FIG. 1 is a longitudinal sectional view showing a use state of a bump arrangement substrate according to a first embodiment of the present invention.

FIG. 2 is a perspective view showing a structural example of a TAB tape.

FIG. 3 is a diagram showing various TAB methods.

FIG. 4 is a diagram for explaining a method of manufacturing a TAB tape with bumps and a semiconductor mounting method using the same.

FIG. 5 is a longitudinal sectional view showing an aspect of a primary bump bonding performed using a conventional bump arrangement substrate.

FIG. 6 is a longitudinal sectional view showing another aspect of the primary bonding of bumps performed by using a conventional bump arrangement substrate.

[Explanation of symbols]

 DESCRIPTION OF SYMBOLS 1 Semiconductor chip 2 Base film 3 Finger lead 4 Bump 6 Through hole 7 Substrate pedestal 8 Decompression suction port 9 Decompression passage 11 Arrangement substrate 12 Thin part

────────────────────────────────────────────────── ─── Continuation of the front page (56) References JP-A-2-30140 (JP, A) JP-A-3-196659 (JP, A) JP-A-62-243535 (JP, A) JP-A-3-25 174737 (JP, A) (58) Field surveyed (Int.
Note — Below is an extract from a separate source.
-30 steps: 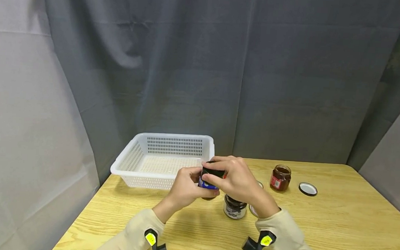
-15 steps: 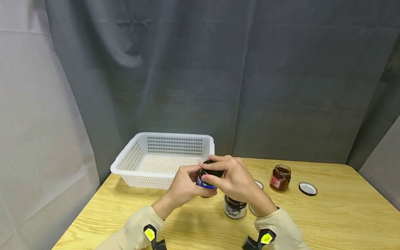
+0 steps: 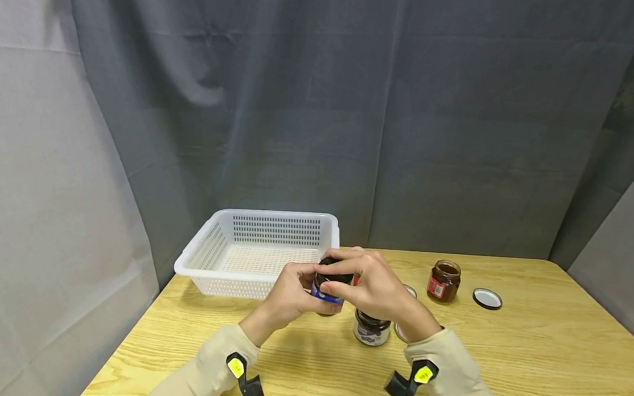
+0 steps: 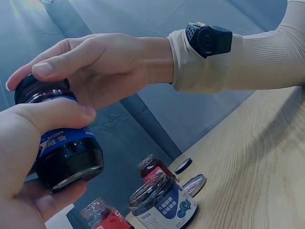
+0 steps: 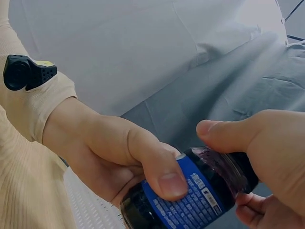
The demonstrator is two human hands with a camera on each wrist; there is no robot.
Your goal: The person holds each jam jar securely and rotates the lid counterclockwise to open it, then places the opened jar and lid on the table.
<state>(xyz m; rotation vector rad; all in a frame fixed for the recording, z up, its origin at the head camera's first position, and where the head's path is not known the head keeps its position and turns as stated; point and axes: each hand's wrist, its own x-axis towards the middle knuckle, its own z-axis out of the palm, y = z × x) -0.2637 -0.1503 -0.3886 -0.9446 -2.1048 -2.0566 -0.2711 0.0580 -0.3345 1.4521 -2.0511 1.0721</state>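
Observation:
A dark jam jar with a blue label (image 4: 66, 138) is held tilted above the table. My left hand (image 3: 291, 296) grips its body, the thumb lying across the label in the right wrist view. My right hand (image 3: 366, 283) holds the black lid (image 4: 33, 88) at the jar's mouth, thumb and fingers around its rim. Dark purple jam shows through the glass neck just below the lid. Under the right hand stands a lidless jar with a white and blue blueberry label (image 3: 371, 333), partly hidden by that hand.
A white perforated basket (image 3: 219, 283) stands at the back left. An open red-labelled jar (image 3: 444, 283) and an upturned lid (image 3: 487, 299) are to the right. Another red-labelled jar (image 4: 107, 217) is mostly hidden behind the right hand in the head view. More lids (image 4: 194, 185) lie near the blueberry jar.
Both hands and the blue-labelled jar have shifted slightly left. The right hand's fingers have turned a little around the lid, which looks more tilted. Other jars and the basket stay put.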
Cl. ⁷ , DB name) H01L 21/60 311

Claims (2)

(57) [Claims] 1. A semiconductor device comprising: a plurality of through-holes corresponding to an arrangement pattern of bumps to be connected to a semiconductor chip, the bumps being bonded to the tips of leads formed on a base film; In the bump arrangement substrate on which the bumps can be placed, the thickness of the outer peripheral portion on the side on which the bumps are placed is set so that the thickness of the base film facing portion is reduced. A substrate for bump arrangement, characterized in that the thickness is smaller than the thickness of the opening portion. 2. The bump arrangement substrate according to claim 1, wherein the substrate has a plurality of plates having the same arrangement pattern and different peripheral sizes overlapped with each other so that their through holes coincide with each other.